2) Groan out loud in the bathroom cubicle (at least one other 'non-player' must be in the bathroom at the time).
3) During a meeting, try to place a pen in your mouth sideways.
4) Phone someone in the office you barely know, leave your name and say 'Just called to say I can't talk right now. Bye'.
5) To signal the end of a conversation, clamp your hands over your ears and grimace.
6) When someone hands you a piece of paper, finger it, and whisper huskily, 'Mmmmmmm, that feels soooooo good!'.
7) Leave your zipper open for one hour. If anyone points it out, say 'Sorry, I really prefer it this way'.
8) Walk sideways to the photocopier.
9) While riding an elevator, gasp dramatically every time the doors open.
10) Encourage your colleagues to join you in a little synchronized chair dancing.
11) Send emails to the rest of the office telling them what you're doing. For example, 'If anyone needs me, I will be in the bathroom.' Or, 'In case I get a phone call, I'm sitting at my desk.'
12) Include a personal note on every email you send. 'On a personal note, I'm feeling a bit tired and grumpy today.' or 'On a personal note, I'm pleased to announce that I got my highest score ever on Tetris last night.'
THREE-POINT DARES
1) Say to your boss, 'I like your style' and pretend to shoot him with your fingers.

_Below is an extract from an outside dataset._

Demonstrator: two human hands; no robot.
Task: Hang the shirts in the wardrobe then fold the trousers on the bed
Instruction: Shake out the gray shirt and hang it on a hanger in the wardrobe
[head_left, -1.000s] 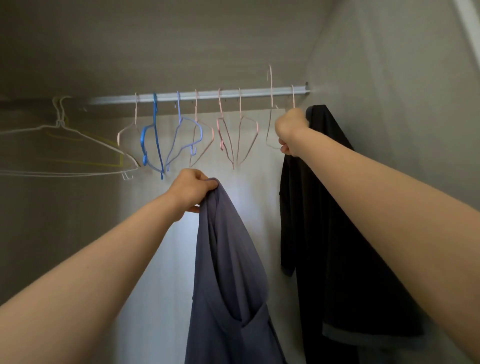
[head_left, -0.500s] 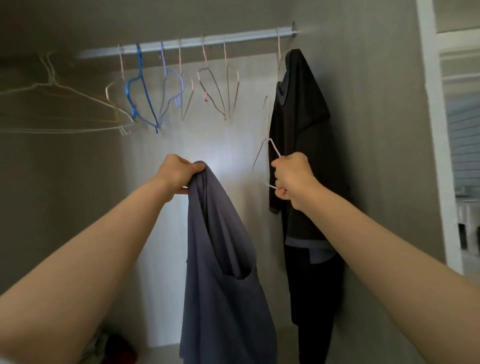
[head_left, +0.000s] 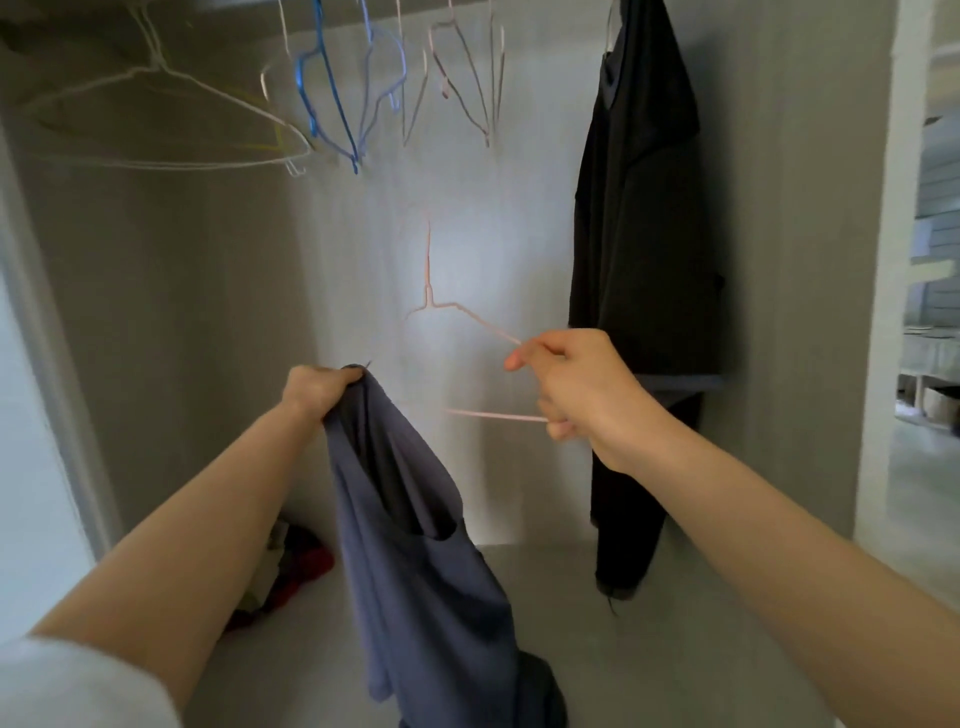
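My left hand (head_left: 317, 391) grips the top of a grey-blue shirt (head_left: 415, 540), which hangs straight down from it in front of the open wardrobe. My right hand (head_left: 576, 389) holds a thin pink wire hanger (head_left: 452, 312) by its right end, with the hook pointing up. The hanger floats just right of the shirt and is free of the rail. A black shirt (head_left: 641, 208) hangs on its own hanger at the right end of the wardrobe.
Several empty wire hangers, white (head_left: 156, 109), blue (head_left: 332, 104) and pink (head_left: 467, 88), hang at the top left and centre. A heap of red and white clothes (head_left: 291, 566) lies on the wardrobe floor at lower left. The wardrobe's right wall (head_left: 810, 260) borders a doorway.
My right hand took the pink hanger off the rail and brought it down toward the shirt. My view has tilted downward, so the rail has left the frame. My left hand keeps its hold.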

2) Babble incoherently at a fellow employee then ask 'Did you get all that, I don't want to have to repeat it'.
3) Page yourself over the intercom (do not disguise your voice).

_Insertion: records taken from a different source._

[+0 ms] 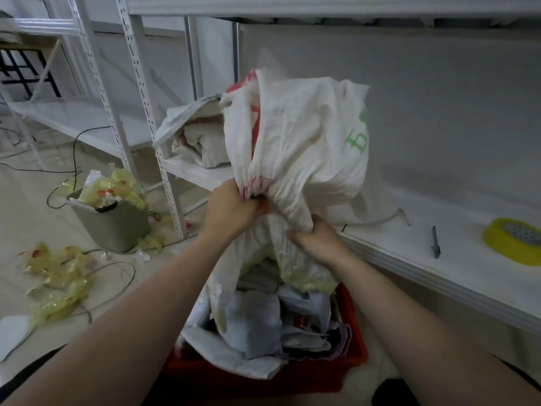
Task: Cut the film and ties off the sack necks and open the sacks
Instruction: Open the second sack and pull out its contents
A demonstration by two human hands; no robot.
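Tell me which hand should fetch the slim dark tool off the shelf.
Probably right: the right hand grips the sack nearer the tool on the shelf; the left hand would have to cross the sack.

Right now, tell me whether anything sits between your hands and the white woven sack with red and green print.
Nothing visible does. The left hand and the right hand both grip the bunched cloth of the white woven sack directly, holding it over the red plastic crate.
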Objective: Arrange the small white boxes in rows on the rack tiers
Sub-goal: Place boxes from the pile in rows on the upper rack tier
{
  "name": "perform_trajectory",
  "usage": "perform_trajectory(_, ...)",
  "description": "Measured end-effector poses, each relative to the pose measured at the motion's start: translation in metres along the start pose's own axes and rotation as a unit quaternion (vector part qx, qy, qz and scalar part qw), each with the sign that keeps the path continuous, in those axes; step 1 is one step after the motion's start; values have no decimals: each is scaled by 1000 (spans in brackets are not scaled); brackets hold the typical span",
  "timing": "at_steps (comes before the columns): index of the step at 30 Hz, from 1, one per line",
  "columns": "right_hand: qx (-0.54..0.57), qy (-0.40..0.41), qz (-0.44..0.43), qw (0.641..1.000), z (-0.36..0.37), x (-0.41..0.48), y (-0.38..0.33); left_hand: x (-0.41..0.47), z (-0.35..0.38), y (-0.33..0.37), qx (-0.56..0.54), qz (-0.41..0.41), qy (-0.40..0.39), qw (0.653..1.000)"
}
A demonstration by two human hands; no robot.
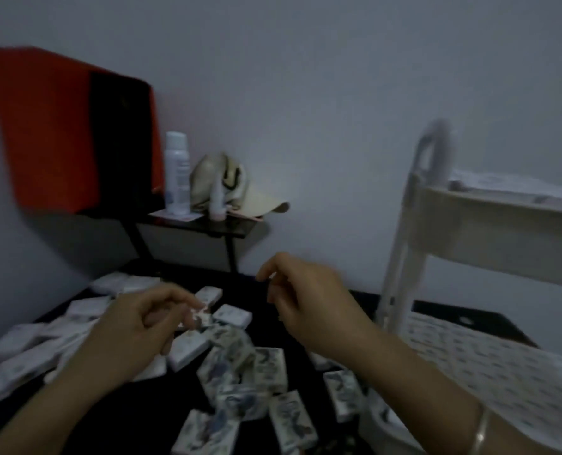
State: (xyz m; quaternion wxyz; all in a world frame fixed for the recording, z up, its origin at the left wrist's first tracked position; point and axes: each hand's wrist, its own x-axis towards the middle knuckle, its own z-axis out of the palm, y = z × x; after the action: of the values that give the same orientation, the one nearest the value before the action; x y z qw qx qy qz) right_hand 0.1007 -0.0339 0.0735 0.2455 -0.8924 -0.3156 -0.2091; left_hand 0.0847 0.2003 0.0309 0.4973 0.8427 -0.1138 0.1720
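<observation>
Evidently little was done: the small white boxes (187, 351) lay scattered loose on the dark surface (443, 311), and none could be made out on the blurred tiers of the white rack (489, 218) at its right. The left hand (135, 330) appeared to have its grip pinched on one box in the pile; the right hand (309, 300) hovered nearby with fingers curled, whether on anything I could not tell. Nearly all the arranging seemed left to do.
</observation>
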Motion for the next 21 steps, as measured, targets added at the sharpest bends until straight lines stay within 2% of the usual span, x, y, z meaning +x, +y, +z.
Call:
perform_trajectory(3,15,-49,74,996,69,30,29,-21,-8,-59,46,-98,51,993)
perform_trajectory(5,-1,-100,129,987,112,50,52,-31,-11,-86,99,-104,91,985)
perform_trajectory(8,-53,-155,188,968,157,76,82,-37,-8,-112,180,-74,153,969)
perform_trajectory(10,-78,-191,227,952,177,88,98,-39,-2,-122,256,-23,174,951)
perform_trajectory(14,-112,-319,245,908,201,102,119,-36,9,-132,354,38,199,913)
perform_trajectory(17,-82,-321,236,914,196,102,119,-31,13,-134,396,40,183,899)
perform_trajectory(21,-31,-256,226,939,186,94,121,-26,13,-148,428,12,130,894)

4) Kneel in front of the water cooler and drink directly from the nozzle (there must be a 'non-player' within sight).
5) Shout random numbers while someone is counting.

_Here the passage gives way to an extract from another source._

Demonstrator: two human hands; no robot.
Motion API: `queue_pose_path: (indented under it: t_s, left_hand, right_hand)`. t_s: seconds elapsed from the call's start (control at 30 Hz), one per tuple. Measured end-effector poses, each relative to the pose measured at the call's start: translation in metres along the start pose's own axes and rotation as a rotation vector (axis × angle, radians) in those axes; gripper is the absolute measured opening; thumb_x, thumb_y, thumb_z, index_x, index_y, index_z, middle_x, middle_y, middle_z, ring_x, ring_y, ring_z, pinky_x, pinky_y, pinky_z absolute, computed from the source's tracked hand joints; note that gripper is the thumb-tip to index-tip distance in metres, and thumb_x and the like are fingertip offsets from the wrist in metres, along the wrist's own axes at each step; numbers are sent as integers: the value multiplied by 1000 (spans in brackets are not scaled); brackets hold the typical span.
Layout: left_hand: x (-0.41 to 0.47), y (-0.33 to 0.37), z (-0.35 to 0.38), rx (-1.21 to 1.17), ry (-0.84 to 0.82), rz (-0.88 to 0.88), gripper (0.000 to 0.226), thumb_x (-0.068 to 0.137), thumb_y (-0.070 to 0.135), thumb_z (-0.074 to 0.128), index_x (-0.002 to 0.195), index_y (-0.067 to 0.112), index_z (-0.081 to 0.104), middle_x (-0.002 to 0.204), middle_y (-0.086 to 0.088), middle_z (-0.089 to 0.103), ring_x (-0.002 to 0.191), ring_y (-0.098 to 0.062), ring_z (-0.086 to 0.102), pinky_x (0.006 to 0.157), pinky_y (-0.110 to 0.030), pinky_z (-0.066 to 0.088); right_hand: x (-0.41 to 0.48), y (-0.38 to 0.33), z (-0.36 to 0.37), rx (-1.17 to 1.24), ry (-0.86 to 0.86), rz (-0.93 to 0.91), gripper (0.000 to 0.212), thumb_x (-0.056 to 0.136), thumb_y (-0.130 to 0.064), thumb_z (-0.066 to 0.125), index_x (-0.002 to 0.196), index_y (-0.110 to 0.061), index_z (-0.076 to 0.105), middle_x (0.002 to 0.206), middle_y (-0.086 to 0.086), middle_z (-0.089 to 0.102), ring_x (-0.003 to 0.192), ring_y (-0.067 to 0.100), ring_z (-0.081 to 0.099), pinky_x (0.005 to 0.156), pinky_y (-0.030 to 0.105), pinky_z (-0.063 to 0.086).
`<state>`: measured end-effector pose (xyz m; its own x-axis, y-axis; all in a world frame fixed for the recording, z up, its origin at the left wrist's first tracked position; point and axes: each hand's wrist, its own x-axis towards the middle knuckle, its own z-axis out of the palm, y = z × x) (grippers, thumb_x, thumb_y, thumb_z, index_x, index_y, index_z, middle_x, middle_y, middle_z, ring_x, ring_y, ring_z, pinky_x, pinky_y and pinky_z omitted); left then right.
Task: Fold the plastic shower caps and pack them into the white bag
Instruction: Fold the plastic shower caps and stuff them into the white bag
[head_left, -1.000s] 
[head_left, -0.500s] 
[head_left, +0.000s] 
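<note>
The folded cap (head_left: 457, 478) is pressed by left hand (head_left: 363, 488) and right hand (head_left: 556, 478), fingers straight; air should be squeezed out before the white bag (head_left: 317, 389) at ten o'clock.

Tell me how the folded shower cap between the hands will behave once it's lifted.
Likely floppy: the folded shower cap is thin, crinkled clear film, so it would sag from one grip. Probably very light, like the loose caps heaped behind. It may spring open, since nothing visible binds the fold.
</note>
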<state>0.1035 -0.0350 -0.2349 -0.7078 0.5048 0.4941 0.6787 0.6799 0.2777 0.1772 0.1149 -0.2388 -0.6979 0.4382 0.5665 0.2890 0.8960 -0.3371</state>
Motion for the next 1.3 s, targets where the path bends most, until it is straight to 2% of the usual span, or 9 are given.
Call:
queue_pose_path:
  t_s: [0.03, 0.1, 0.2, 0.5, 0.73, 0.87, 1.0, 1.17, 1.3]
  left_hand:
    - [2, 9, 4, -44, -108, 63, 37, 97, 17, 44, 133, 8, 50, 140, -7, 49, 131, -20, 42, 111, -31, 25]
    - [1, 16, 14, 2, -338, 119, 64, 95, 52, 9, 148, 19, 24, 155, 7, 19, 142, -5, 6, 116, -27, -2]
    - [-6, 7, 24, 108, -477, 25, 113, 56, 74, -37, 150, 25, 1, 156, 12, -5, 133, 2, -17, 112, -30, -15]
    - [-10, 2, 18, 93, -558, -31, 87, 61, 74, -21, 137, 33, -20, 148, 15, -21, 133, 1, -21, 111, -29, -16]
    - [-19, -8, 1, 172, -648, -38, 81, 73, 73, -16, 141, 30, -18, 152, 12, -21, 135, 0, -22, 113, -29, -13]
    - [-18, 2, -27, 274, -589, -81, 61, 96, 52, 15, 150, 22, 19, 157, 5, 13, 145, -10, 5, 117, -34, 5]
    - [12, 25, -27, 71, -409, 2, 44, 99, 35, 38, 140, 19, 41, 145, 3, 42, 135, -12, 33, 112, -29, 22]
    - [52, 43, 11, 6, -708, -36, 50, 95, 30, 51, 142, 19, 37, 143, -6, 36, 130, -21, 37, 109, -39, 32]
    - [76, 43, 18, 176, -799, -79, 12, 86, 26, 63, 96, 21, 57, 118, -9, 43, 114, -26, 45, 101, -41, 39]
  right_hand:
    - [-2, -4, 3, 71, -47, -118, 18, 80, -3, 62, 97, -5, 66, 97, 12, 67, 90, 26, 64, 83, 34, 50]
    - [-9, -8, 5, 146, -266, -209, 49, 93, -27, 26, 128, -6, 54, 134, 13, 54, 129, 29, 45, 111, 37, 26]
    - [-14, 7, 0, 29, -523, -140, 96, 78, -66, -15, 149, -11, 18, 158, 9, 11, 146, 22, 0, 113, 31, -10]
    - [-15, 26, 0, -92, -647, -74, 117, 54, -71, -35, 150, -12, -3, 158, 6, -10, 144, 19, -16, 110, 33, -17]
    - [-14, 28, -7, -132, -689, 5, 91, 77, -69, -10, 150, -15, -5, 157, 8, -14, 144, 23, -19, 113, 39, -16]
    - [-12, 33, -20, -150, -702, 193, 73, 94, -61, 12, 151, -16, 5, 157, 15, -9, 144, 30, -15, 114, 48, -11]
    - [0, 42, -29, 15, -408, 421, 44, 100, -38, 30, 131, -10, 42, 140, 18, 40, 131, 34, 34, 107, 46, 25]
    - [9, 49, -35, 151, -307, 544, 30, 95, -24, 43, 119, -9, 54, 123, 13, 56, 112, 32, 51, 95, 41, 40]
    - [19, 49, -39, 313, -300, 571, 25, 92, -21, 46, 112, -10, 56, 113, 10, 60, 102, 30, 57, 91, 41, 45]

6) Insist that your e-mail address be 'xena_goddess_of_fire@hotmail.com'.
7) Every time someone asks you to do something, ask them if they 'want fries with that'.
8) Find out where your boss shops and buy exactly the same outfits. Always wear them one day after your boss does.
9) Put up mosquito netting around your cubicle and play a tape of jungle sounds all day
10) For an hour, refer to everyone you speak to as 'Bob'.
11) Carry your keyboard over to your colleague and ask 'You wanna trade?'
12) Find the vacuum cleaner and start vacuuming around your desk.
FIVE-POINT DARES
1) At the end of a meeting, suggest that it would be nice to conclude with the singing of the national anthem (extra points if you actually launch into it yourself).
2) Walk into a very busy person's office and, while they watch you with growing irritation, turn the light switch n/off 10 times.
3) Put a picture of your mother on your business card.
4) Announce to everyone in a meeting that you 'really have to go and do a number two'.
5) After every sentence, say 'mon' in a really bad Jamaican accent. As in 'the report's on your desk, mon'. Keep this up for one hour.
6) While a colleague is out, move their chair into the elevator.
7) In a meeting or crowded situation, slap your forehead repeatedly and mutter, 'Shut up, damn it, all of you just shut up!'.
8) At lunchtime, get down on your knees and announce 'As God is my witness, I'll never go hungry again'.
9) In a male colleague's diary, write in at 10.00 am: 'See how I look in tights'.
10) Come to work in pyjamas; the 1-piece kind, with the buttoning flap in the back.
11) Put a chair facing a printer, sit there all day and tell people you're waiting for your document.
12) Come to work in army fatigues and when asked why, say 'I can't talk about it'.
13) Posing as a maitre d', call a colleague and tell him he's won a lunch for four at a local restaurant. Let him go.
14) Speak with an accent (French, German, Porky Pig, etc) during a very important conference call.
15) Hang a two-foot long piece of toilet roll from the back of your pants and act genuinely surprised when someone points it out.